== THE PROBLEM ==
Among the entries below, find the lines with the word "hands" and copy them.

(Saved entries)
'''
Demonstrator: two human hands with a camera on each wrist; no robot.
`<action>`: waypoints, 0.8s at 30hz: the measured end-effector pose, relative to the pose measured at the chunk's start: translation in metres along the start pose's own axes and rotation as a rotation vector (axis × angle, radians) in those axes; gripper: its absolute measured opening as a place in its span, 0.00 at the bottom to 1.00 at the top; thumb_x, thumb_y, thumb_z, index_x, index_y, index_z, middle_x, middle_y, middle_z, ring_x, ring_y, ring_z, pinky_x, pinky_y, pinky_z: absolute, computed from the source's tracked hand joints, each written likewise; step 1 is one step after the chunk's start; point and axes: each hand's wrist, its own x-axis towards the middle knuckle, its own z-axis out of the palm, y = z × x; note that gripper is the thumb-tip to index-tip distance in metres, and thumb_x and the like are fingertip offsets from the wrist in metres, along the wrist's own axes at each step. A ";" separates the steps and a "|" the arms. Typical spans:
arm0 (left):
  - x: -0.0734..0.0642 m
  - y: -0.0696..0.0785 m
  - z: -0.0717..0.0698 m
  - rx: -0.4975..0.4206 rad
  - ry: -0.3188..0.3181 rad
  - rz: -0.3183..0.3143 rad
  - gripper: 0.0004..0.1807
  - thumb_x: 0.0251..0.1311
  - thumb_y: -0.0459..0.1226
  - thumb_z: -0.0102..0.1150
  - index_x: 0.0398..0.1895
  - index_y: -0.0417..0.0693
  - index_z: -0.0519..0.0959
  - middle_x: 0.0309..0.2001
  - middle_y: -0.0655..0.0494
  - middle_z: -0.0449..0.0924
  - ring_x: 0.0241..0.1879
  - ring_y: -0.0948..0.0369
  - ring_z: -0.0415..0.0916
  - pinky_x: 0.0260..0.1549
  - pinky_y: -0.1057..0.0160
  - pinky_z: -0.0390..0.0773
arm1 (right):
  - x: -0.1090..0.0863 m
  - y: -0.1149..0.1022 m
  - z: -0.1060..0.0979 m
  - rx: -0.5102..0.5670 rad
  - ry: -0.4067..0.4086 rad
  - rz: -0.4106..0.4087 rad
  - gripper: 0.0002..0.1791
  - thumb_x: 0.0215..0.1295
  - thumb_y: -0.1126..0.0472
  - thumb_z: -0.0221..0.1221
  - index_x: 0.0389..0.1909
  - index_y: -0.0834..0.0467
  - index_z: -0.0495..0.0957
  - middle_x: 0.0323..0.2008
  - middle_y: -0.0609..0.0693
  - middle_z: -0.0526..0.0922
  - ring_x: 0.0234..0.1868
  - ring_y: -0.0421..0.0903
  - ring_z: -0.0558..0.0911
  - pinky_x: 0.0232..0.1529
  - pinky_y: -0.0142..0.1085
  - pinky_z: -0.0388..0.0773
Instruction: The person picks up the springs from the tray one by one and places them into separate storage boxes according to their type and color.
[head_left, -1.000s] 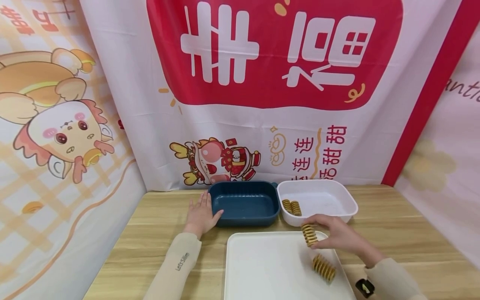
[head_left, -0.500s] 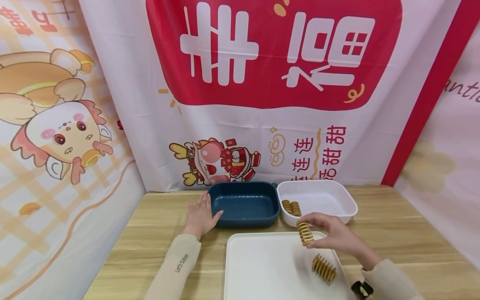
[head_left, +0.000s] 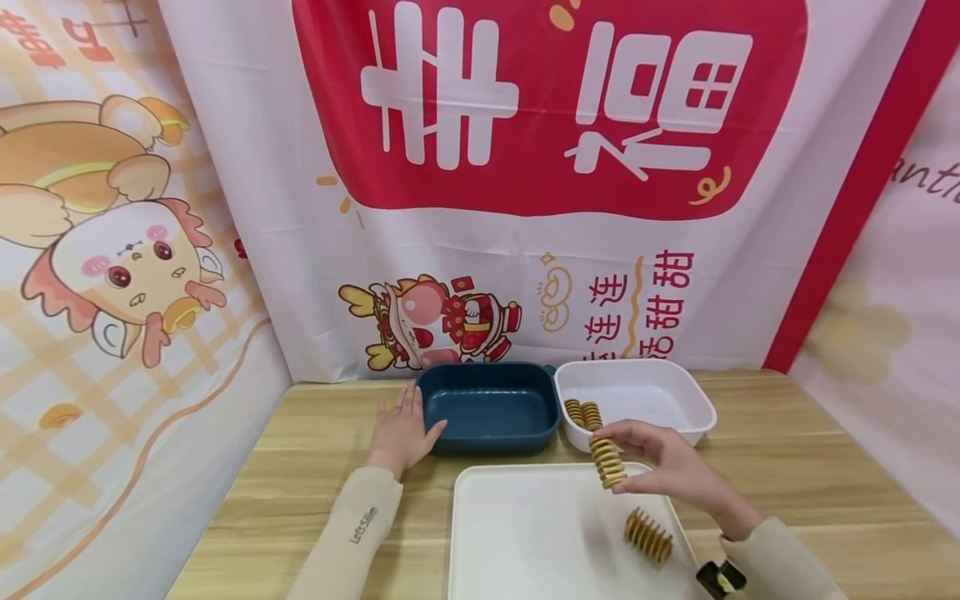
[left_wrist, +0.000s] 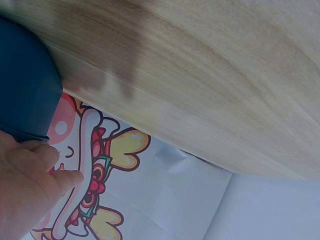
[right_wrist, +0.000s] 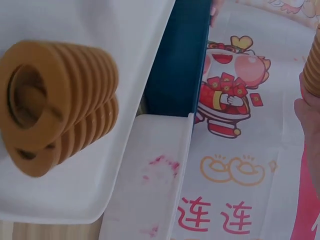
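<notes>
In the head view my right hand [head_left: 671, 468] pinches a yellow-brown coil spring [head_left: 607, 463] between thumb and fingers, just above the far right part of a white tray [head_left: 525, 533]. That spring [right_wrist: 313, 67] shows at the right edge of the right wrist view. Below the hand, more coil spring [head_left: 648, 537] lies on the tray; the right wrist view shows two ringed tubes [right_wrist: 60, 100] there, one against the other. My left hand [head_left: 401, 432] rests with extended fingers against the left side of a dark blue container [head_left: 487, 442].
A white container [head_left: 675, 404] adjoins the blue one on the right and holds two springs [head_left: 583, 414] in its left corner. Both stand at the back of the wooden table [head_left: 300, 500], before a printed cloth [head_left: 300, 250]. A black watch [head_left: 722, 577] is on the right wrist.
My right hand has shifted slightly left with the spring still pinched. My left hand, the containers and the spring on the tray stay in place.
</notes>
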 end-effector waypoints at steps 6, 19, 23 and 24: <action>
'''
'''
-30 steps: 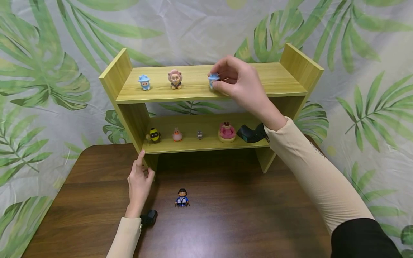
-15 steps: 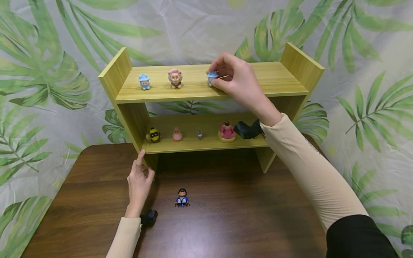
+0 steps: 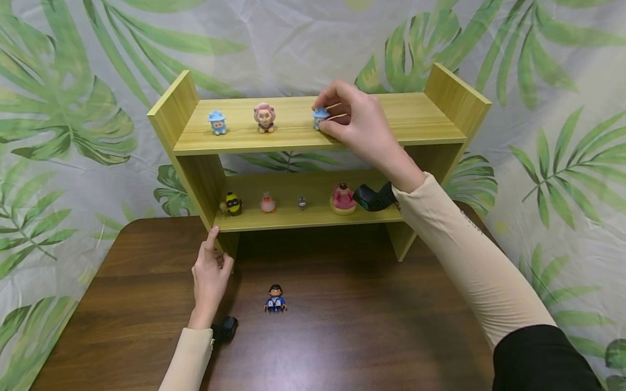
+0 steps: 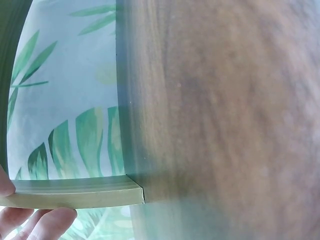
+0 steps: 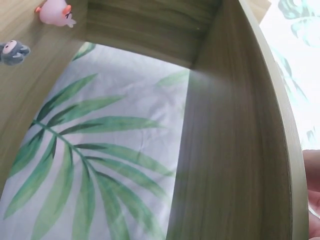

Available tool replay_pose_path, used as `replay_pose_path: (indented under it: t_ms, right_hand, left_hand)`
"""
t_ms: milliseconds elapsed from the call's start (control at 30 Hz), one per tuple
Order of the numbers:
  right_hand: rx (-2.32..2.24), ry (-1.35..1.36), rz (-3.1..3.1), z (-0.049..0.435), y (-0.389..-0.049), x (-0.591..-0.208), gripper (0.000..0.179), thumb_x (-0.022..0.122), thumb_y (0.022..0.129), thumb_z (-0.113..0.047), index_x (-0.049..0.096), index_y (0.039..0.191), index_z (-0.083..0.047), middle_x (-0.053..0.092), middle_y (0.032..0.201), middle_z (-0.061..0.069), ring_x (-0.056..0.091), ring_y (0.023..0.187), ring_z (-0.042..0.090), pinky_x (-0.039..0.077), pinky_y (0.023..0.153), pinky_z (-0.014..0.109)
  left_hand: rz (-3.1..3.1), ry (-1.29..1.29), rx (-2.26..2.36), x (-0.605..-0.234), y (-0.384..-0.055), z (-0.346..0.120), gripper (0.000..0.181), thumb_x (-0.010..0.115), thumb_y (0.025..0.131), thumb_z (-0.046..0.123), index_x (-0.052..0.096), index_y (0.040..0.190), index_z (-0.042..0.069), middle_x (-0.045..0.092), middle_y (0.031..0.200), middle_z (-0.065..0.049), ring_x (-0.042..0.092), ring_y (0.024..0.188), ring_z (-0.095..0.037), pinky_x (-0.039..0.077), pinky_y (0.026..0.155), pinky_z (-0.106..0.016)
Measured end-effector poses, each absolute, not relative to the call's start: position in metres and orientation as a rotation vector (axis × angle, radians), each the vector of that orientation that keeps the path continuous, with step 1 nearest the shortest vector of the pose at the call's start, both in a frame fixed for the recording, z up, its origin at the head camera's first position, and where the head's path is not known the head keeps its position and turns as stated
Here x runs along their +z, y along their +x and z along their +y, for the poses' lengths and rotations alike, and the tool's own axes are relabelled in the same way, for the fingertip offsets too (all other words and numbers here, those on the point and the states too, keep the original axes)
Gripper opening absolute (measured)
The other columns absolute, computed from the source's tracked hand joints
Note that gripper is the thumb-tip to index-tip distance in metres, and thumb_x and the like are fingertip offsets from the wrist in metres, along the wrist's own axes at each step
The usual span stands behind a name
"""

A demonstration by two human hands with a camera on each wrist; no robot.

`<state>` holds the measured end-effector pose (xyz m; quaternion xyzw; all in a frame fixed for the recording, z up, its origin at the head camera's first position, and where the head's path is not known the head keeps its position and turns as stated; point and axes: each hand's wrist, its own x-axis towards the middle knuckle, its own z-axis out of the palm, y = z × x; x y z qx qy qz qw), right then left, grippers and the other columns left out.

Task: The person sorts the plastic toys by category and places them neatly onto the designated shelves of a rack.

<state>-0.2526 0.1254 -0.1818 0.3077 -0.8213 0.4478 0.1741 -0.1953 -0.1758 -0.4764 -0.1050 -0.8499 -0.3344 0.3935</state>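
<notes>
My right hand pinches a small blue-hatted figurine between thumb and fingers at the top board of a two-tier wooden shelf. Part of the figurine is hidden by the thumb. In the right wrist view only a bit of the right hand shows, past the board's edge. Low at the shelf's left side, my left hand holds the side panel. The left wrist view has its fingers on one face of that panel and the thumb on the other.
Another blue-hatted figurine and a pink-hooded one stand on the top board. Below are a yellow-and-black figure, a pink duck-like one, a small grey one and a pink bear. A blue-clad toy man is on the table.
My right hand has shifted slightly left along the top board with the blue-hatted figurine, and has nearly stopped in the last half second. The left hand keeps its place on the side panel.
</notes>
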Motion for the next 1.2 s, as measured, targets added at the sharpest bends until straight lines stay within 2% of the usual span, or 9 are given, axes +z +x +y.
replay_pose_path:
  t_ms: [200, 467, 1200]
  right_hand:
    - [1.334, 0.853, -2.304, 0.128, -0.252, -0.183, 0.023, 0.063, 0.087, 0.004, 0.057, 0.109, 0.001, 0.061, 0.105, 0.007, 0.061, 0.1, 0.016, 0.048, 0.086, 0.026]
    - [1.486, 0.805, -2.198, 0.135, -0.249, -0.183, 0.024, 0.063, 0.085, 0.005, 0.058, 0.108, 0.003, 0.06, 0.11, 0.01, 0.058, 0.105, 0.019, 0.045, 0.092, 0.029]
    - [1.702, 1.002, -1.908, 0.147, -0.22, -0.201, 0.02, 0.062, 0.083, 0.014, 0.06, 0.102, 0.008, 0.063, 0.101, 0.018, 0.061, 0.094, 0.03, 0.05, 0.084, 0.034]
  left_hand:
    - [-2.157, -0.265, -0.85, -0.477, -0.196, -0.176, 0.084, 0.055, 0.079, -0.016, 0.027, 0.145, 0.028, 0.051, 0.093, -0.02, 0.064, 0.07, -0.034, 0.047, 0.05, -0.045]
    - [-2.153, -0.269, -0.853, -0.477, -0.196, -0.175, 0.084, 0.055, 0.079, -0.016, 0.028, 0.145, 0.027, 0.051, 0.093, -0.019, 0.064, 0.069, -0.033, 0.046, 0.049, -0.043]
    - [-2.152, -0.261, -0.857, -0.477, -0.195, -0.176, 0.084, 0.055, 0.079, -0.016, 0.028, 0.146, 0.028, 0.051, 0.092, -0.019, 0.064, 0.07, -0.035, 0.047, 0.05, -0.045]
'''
== ANSWER TO THE PROBLEM ==
Demonstrator: two human hands with a camera on each wrist; no robot.
A demonstration by two human hands with a camera on each wrist; no robot.

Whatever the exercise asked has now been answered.